То, что в памятные дни разгара лета после победного завершения кампании праздновали и перепробовали множество замечательных вин из прямо-таки неисчерпаемых запасов Франции. было вполне понятно. Вполне объяснялись и весьма нежные отношения, установившиеся между некоторыми сотрудниками службы мужского и женского пола. Несмотря на это, в отеле никогда не случалось непривлекательных сцен или безобразных выходок. Если когда-либо кто-то набирался сверх меры, то товарищи вежливо, но твердо отводили его в свою комнату. Французский персонал гостиницы также с первого до последнего дня оккупации по отношению к немецким служащим бюро оставался ровно вежливым, но слегка сдержанным, хотя это не всегда было даже заметно. Эти французы и француженки, будь то кельнеры, повара или горничные, серьезно относились к своим профессиональным обязанностям и желали продемонстрировать немецким постояльцам, насколько хорошо работают во французских гостиницах и как в них уютно и чисто. Впрочем, они, конечно, были заинтересованы и в сохранении своих рабочих мест.
То, что этот микроклимат поддерживался годами, что немцы и французы за долгую войну без трений работали и уживались друг с другом под одной крышей, в первую очередь говорило о заслуге полковника Рудольфа, который своими манерами и сознательно холодным дистанцированием как от собственных подчиненных, так и французского персонала заботился о том, чтобы никто не выходил за рамки.

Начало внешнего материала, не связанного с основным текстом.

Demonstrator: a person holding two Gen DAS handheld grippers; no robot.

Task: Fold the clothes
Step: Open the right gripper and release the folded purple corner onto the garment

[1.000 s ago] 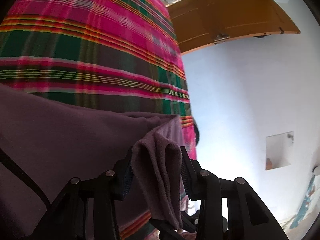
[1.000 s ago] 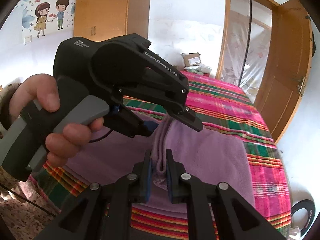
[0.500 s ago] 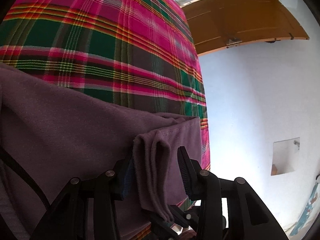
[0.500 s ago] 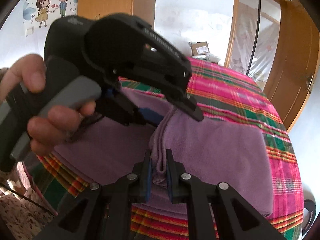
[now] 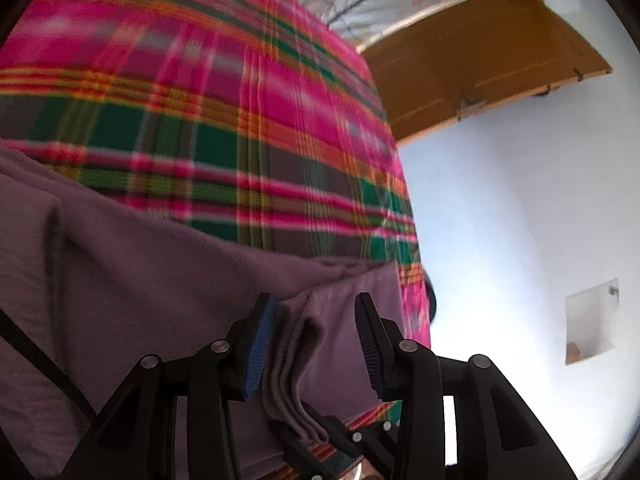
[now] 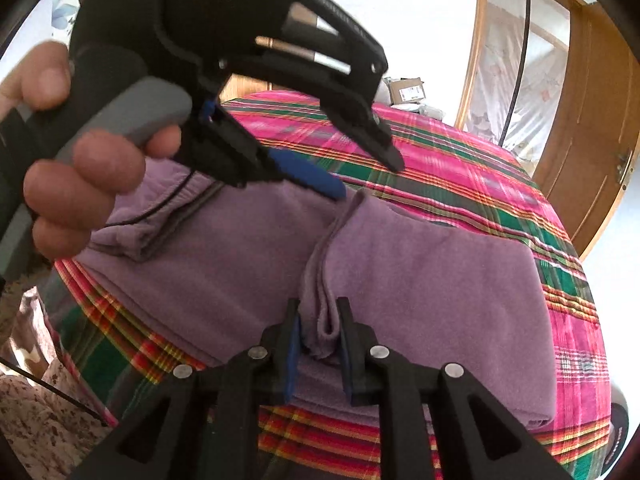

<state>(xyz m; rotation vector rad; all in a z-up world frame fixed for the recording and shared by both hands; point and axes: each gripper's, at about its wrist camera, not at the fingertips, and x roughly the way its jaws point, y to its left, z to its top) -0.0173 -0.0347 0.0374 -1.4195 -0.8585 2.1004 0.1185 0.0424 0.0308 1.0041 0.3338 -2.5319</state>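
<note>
No text can be read for certain. In the right wrist view the left gripper (image 6: 362,176) carries raised lettering along its black upper arm, but motion blur makes it illegible. A cardboard box (image 6: 408,89) at the far end of the bed bears a white label (image 6: 410,90) whose print is too small to make out. A wall poster (image 6: 66,8) at the upper left edge shows only blurred colour patches, no words. In the left wrist view nothing bears writing: the plaid bedspread (image 5: 224,128), the door (image 5: 480,68) and the wall (image 5: 520,220) are unmarked.
</note>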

22 июня в сопровождении Лейерера я предпринял длительную поездку по Парижу, чтобы ознакомиться с покинутыми административными зданиями французских министерств военных и иностранных дел и составить себе представление об объемах конфискованных секретных материалов, которые находились под охраной. Улицы Парижа, столь оживленные в обычные времена, были почти пустыми. То, что время от времени по ним медленно проезжали машины с немецкими солдатами, осматривавшими достопримечательности чудесного города, лишь усиливало впечатление его опустошенности. Большинство парижан эвакуировались, поскольку французское правительство первоначально собиралось оборонять свою столицу. Но когда французский фронт между Ла-Маншем и линией Мажино оказался прорванным, 13 июня Париж провозгласили открытым городом.
И в зданиях, где еще несколько недель назад работали французские высшие чиновники, не было ни души. Административные помещения почти все без исключения стояли с растворенными настежь дверьми. Папки и служебные документы грудами валялись в шкафах и на письменных столах. Только часть зданий охранялась, поскольку существовала опасность, что беспризорная документация может быть украдена или сожжена.
Уже через несколько часов мне стало ясно, что необходимо срочно вызывать несколько отрядов абвера, для обеспечения надлежащей сохранности и классификации находящегося во множестве мест материала, до сих пор даже приблизительно не оцененного.